**Your goal:** From the entries below, copy every line holding the word "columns".

START Stored data

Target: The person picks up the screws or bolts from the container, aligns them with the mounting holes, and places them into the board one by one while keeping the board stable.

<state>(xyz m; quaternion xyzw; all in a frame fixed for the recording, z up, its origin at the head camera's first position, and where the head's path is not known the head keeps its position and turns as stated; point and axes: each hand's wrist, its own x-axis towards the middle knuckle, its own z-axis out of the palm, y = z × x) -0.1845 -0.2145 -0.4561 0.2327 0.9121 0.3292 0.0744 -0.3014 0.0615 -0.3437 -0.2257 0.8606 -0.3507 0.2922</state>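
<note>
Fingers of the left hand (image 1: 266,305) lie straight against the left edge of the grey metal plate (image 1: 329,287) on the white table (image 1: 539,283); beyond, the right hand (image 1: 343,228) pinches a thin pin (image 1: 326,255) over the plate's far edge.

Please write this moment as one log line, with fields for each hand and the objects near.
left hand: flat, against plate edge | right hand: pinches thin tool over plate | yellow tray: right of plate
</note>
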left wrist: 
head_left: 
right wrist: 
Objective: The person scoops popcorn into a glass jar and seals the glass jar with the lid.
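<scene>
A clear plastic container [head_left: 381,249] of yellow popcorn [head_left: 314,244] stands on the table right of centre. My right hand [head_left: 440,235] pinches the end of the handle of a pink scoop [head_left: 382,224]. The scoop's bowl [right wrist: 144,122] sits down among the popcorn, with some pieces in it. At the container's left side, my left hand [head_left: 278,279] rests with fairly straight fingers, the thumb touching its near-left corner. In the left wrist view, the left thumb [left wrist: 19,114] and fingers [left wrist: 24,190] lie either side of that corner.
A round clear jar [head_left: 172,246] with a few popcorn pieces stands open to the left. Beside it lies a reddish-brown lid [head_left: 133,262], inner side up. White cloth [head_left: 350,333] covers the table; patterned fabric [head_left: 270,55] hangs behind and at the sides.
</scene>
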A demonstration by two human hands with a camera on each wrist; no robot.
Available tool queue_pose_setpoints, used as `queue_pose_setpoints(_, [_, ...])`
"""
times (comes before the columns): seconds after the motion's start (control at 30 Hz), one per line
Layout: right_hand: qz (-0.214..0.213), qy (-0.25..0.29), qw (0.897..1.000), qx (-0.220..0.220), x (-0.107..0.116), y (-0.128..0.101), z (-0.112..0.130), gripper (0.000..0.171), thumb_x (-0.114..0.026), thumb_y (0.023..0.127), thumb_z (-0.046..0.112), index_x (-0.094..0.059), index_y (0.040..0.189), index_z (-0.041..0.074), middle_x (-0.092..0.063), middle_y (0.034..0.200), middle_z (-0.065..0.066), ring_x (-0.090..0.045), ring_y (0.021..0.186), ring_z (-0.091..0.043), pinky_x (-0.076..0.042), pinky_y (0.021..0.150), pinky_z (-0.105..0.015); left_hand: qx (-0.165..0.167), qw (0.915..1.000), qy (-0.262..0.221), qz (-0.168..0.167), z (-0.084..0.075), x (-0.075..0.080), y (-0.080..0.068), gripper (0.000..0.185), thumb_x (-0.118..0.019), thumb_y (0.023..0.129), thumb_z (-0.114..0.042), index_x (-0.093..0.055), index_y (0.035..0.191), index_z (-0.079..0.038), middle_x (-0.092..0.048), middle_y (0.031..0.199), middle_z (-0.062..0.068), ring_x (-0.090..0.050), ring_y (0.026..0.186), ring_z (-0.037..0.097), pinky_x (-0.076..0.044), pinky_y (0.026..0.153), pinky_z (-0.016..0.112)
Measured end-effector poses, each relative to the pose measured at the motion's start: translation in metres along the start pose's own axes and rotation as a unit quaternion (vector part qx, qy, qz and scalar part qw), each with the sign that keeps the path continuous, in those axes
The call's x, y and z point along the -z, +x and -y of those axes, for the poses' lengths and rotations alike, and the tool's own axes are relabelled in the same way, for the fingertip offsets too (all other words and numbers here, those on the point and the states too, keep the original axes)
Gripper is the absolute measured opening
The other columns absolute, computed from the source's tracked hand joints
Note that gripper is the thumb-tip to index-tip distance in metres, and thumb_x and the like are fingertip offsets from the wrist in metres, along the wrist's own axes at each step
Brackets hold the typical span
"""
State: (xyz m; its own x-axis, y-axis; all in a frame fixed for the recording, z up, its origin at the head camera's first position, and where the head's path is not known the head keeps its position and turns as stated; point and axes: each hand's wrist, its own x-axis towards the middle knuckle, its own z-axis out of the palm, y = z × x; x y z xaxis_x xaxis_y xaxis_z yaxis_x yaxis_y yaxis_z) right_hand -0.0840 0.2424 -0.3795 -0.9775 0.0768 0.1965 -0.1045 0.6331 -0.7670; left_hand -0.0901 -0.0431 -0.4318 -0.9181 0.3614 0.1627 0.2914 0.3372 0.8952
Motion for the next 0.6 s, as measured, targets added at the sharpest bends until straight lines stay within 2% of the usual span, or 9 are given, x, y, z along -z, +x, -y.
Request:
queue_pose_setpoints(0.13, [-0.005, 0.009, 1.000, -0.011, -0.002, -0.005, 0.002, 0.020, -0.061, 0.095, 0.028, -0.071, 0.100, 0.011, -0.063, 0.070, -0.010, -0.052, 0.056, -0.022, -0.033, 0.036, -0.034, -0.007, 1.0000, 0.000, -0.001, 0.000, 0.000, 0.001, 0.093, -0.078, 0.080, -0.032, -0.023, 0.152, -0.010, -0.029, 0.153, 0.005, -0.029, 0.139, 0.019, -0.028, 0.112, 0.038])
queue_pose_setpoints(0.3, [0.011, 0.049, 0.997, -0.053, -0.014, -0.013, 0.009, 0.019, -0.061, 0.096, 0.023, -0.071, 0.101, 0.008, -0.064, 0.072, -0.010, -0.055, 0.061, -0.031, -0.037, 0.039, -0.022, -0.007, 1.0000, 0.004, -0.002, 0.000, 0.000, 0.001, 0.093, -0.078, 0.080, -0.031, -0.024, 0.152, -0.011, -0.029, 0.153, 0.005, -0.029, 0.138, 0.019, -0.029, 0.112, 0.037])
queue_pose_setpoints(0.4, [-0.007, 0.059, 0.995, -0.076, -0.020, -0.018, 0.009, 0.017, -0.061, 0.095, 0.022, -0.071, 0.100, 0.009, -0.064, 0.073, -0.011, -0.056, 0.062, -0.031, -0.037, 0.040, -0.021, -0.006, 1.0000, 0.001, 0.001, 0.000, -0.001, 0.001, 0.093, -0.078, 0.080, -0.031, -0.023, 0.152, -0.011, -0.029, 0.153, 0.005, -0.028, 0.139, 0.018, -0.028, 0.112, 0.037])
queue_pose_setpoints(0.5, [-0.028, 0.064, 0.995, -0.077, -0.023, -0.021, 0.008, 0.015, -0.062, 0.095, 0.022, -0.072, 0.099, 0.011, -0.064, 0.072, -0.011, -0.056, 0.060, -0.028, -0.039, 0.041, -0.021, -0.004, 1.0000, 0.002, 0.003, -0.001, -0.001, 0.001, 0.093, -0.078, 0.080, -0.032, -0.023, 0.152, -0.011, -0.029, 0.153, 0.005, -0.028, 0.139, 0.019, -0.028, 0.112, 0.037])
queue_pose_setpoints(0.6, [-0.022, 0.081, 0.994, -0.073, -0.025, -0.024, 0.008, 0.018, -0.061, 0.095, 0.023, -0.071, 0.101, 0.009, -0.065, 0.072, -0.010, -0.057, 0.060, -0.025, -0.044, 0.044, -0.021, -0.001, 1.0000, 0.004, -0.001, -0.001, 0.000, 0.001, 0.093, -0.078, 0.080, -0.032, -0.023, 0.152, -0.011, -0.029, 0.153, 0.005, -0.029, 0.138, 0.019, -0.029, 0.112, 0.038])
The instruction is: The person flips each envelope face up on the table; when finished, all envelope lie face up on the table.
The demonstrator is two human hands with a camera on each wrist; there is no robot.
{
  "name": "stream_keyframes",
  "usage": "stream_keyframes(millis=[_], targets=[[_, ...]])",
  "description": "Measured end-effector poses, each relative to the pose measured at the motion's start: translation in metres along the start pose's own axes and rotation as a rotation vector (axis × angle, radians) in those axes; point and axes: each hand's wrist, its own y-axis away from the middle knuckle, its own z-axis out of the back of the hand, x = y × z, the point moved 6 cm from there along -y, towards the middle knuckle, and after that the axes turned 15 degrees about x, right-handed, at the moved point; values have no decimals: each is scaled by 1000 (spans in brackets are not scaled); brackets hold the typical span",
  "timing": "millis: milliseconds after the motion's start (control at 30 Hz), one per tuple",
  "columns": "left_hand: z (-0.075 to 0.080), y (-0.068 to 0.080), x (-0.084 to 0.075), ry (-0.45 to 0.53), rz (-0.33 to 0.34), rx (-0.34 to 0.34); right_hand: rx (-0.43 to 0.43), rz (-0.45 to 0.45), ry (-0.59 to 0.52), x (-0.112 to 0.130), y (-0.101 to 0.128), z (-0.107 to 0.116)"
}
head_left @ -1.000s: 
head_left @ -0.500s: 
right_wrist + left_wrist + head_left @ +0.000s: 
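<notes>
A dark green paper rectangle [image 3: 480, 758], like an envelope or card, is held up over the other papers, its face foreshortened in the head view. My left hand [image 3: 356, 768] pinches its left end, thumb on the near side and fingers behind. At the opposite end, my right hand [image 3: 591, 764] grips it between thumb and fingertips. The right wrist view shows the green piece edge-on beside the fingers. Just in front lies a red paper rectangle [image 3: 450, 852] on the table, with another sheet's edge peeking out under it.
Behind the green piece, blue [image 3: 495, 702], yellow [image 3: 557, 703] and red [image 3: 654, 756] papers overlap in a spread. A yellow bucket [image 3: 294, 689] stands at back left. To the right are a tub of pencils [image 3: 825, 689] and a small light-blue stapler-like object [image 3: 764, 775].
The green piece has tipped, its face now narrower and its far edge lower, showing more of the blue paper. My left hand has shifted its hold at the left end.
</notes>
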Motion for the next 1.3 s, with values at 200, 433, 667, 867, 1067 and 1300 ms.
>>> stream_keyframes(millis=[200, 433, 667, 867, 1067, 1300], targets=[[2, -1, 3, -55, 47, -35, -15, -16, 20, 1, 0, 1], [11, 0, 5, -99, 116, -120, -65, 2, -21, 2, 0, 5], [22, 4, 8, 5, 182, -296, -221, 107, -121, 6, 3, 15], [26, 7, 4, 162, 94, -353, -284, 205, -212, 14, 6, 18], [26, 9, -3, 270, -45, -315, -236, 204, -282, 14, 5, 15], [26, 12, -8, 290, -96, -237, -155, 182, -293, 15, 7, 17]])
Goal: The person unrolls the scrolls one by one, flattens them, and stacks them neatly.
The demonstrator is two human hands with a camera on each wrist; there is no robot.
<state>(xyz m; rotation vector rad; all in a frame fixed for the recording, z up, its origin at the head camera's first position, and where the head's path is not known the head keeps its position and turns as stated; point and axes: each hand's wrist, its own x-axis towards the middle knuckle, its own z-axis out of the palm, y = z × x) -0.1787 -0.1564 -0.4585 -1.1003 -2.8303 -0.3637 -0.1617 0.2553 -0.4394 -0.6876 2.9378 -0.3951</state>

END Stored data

**Response:**
times (comes before the columns): seconds after the motion's start (control at 30 Hz), one per line
The other columns absolute, computed from the source's tracked hand joints
  "columns": "left_hand: z (-0.075 to 0.080), y (-0.068 to 0.080), x (-0.084 to 0.075), ry (-0.45 to 0.53), rz (-0.33 to 0.34), rx (-0.34 to 0.34); right_hand: rx (-0.43 to 0.43), rz (-0.45 to 0.45), ry (-0.59 to 0.52), x (-0.112 to 0.130), y (-0.101 to 0.128), z (-0.107 to 0.116)"

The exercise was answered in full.